Your goal:
Transcribe the whole listing exactly; the images stay out.

Given information:

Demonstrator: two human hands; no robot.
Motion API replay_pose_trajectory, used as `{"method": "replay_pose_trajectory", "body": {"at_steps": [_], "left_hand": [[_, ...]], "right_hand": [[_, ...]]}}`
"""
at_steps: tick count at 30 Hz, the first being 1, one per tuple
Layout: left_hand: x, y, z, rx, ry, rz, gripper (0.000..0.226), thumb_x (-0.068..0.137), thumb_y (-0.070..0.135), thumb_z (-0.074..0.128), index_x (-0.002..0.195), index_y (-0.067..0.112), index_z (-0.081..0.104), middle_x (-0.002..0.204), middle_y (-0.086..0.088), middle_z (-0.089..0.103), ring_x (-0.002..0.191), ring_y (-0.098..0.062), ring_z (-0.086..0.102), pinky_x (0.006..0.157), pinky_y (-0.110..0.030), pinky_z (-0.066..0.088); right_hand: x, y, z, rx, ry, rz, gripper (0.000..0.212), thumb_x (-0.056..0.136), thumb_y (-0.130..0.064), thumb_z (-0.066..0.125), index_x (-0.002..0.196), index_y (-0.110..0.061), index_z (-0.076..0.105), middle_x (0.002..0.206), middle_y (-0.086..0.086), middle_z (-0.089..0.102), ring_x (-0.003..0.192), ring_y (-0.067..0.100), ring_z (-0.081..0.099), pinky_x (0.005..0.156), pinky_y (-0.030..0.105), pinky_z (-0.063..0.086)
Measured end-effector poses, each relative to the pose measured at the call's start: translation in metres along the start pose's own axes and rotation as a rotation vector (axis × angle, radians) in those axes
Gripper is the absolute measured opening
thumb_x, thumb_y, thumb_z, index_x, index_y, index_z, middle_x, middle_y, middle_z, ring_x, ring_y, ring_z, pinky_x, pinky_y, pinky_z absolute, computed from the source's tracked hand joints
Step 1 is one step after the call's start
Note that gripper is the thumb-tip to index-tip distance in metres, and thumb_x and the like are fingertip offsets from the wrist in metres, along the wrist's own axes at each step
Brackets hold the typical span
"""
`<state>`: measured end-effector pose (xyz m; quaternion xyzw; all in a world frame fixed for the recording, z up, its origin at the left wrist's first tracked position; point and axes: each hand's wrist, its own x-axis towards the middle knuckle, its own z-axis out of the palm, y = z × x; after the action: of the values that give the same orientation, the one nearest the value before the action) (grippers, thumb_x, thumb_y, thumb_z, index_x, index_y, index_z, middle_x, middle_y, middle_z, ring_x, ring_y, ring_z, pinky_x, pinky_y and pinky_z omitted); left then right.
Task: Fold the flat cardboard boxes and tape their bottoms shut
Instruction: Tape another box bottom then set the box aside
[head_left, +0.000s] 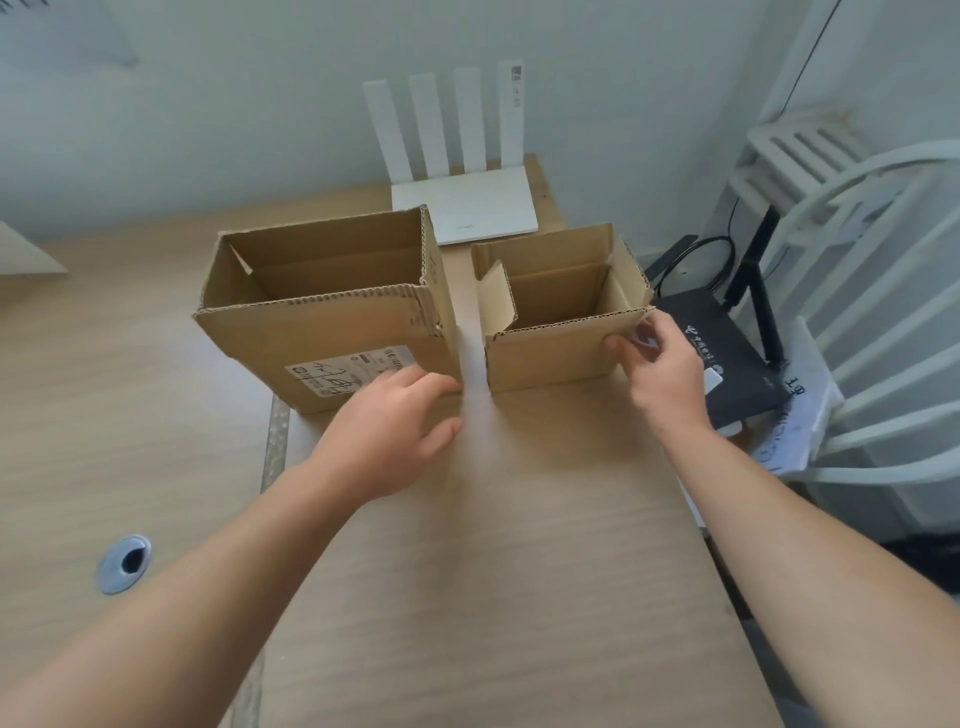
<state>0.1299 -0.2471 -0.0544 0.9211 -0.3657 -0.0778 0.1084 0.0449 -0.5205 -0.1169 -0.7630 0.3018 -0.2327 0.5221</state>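
On the tabletop (467, 571), both boxes stand upright with open tops, side by side with a narrow gap between them: the larger box (322, 343) on the left, the smaller box (545, 358) on the right. I cannot see either bottom, so I cannot tell whether any tape is on.

My worry is the smaller box. It looks light and is held at one corner only, so a pull there could skew its walls or swing it into the black router (727, 364), which lies just beside it near the tabletop's right edge. A push backward could also send either box against the white router (467, 208) behind them.

My right hand (660, 369) pinches the near right top corner of the smaller box, thumb on the front face and fingers round the side. My left hand (384, 426) is relaxed at the end of an outstretched arm. Its fingertips rest against the larger box's front face by the shipping label (343, 376), grasping nothing.
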Motion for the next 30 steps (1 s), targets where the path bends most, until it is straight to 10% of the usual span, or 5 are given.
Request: {"method": "replay_pose_trajectory", "body": {"at_steps": [10, 14, 19, 30], "left_hand": [[-0.037, -0.014, -0.021, -0.011, -0.019, -0.091, 0.045, 0.096, 0.043, 0.055, 0.138, 0.025, 0.053, 0.133, 0.004, 0.055, 0.127, -0.020, 0.048, 0.104, -0.041, 0.042], [-0.070, -0.020, -0.037, 0.002, 0.000, -0.128, 0.047, 0.096, 0.044, 0.056, 0.139, 0.026, 0.051, 0.136, 0.005, 0.054, 0.127, -0.020, 0.048, 0.104, -0.039, 0.043], [-0.137, -0.028, -0.056, 0.163, 0.003, -0.153, 0.041, 0.097, 0.040, 0.051, 0.135, 0.023, 0.052, 0.133, 0.002, 0.056, 0.121, -0.024, 0.051, 0.098, -0.037, 0.042], [-0.390, -0.081, -0.098, 0.271, -0.022, -0.268, 0.039, 0.098, 0.041, 0.043, 0.134, 0.025, 0.049, 0.132, 0.003, 0.053, 0.120, -0.023, 0.048, 0.096, -0.035, 0.037]], "right_hand": [[-0.015, -0.027, -0.006, -0.097, 0.003, 0.127, 0.063, 0.093, -0.039, 0.068, 0.148, -0.026, 0.040, 0.137, -0.005, 0.050, 0.117, 0.009, 0.047, 0.102, 0.034, 0.040], [-0.065, -0.036, -0.020, -0.194, 0.116, 0.154, 0.041, 0.096, -0.032, 0.060, 0.133, -0.015, 0.055, 0.131, 0.007, 0.054, 0.118, 0.021, 0.054, 0.095, 0.031, 0.038], [-0.161, -0.065, 0.003, -0.412, -0.170, -0.078, 0.017, 0.098, -0.029, 0.056, 0.105, -0.016, 0.065, 0.102, 0.001, 0.059, 0.099, 0.022, 0.058, 0.080, 0.031, 0.041], [-0.389, -0.211, 0.091, -0.989, -0.453, -0.669, 0.032, 0.102, -0.040, 0.041, 0.118, -0.017, 0.056, 0.116, 0.006, 0.057, 0.105, 0.031, 0.053, 0.081, 0.040, 0.041]]}}
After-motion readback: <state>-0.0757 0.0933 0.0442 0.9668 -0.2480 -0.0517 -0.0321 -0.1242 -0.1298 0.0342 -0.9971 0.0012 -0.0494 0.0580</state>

Written response:
Demonstrator: two human hands; no robot.
Motion API replay_pose_trajectory, used as `{"method": "replay_pose_trajectory", "body": {"at_steps": [_], "left_hand": [[_, ...]], "right_hand": [[_, ...]]}}`
"""
at_steps: tick count at 30 Hz, the first being 1, one per tuple
Layout: left_hand: x, y, z, rx, ry, rz, gripper (0.000..0.226), thumb_x (-0.068..0.137), thumb_y (-0.070..0.135), thumb_z (-0.074..0.128), index_x (-0.002..0.195), index_y (-0.067..0.112), index_z (-0.081..0.104), middle_x (-0.002..0.204), middle_y (-0.086..0.088), middle_z (-0.089..0.103), ring_x (-0.002..0.191), ring_y (-0.098..0.062), ring_z (-0.086..0.102), pinky_x (0.006..0.157), pinky_y (-0.110..0.030), pinky_z (-0.066..0.088); right_hand: x, y, z, rx, ry, rz, gripper (0.000..0.212), thumb_x (-0.056..0.136), thumb_y (-0.130..0.064), thumb_z (-0.066..0.125), index_x (-0.002..0.196), index_y (-0.110..0.061), index_z (-0.076..0.105), middle_x (0.002..0.206), middle_y (-0.086..0.086), middle_z (-0.089..0.102), ring_x (-0.003..0.192), ring_y (-0.067..0.100), ring_z (-0.081..0.099), pinky_x (0.005..0.156), pinky_y (-0.030..0.105), pinky_z (-0.063..0.086)
Measured end-effector poses, each relative to the pose measured at the call's start: translation in metres along the start pose's own axes and rotation as a rotation vector (axis × angle, radians) in those axes
Gripper is the absolute measured opening
thumb_x, thumb_y, thumb_z, index_x, index_y, index_z, middle_x, middle_y, middle_z, ring_x, ring_y, ring_z, pinky_x, pinky_y, pinky_z absolute, computed from the source's tracked hand joints
Step 1 is one step after the call's start
Note that gripper is the thumb-tip to index-tip distance in metres, and thumb_x and the like are fingertip offsets from the wrist in metres, along the wrist's own axes at each step
Brackets hold the typical span
"""
`<state>`: measured end-effector pose (xyz m; quaternion xyzw; all in a world frame fixed for the recording, z up, its origin at the left wrist's first tracked position; point and axes: each hand's wrist, its own x-axis towards the middle knuckle, its own z-axis out of the palm, y = z × x; after the action: of the values that give the same orientation, the one nearest the value before the action) (grippers, thumb_x, thumb_y, thumb_z, index_x, index_y, index_z, middle_x, middle_y, middle_z, ring_x, ring_y, ring_z, pinky_x, pinky_y and pinky_z omitted); left then right.
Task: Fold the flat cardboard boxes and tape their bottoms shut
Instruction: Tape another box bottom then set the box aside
[head_left, +0.000s] 
<state>0.1299 -0.2471 -0.0544 0.9211 -0.3657 -0.0778 0.1084 0.0449 -0.5205 -0.1169 -0.7630 0.3018 -0.2327 0.5221</state>
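On the tabletop (467, 571), both boxes stand upright with open tops, side by side with a narrow gap between them: the larger box (322, 343) on the left, the smaller box (545, 358) on the right. I cannot see either bottom, so I cannot tell whether any tape is on.

My worry is the smaller box. It looks light and is held at one corner only, so a pull there could skew its walls or swing it into the black router (727, 364), which lies just beside it near the tabletop's right edge. A push backward could also send either box against the white router (467, 208) behind them.

My right hand (660, 369) pinches the near right top corner of the smaller box, thumb on the front face and fingers round the side. My left hand (384, 426) is relaxed at the end of an outstretched arm. Its fingertips rest against the larger box's front face by the shipping label (343, 376), grasping nothing.
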Motion for the next 30 steps (1 s), targets where the path bends most, until it is straight to 10% of the usual span, or 5 are given.
Request: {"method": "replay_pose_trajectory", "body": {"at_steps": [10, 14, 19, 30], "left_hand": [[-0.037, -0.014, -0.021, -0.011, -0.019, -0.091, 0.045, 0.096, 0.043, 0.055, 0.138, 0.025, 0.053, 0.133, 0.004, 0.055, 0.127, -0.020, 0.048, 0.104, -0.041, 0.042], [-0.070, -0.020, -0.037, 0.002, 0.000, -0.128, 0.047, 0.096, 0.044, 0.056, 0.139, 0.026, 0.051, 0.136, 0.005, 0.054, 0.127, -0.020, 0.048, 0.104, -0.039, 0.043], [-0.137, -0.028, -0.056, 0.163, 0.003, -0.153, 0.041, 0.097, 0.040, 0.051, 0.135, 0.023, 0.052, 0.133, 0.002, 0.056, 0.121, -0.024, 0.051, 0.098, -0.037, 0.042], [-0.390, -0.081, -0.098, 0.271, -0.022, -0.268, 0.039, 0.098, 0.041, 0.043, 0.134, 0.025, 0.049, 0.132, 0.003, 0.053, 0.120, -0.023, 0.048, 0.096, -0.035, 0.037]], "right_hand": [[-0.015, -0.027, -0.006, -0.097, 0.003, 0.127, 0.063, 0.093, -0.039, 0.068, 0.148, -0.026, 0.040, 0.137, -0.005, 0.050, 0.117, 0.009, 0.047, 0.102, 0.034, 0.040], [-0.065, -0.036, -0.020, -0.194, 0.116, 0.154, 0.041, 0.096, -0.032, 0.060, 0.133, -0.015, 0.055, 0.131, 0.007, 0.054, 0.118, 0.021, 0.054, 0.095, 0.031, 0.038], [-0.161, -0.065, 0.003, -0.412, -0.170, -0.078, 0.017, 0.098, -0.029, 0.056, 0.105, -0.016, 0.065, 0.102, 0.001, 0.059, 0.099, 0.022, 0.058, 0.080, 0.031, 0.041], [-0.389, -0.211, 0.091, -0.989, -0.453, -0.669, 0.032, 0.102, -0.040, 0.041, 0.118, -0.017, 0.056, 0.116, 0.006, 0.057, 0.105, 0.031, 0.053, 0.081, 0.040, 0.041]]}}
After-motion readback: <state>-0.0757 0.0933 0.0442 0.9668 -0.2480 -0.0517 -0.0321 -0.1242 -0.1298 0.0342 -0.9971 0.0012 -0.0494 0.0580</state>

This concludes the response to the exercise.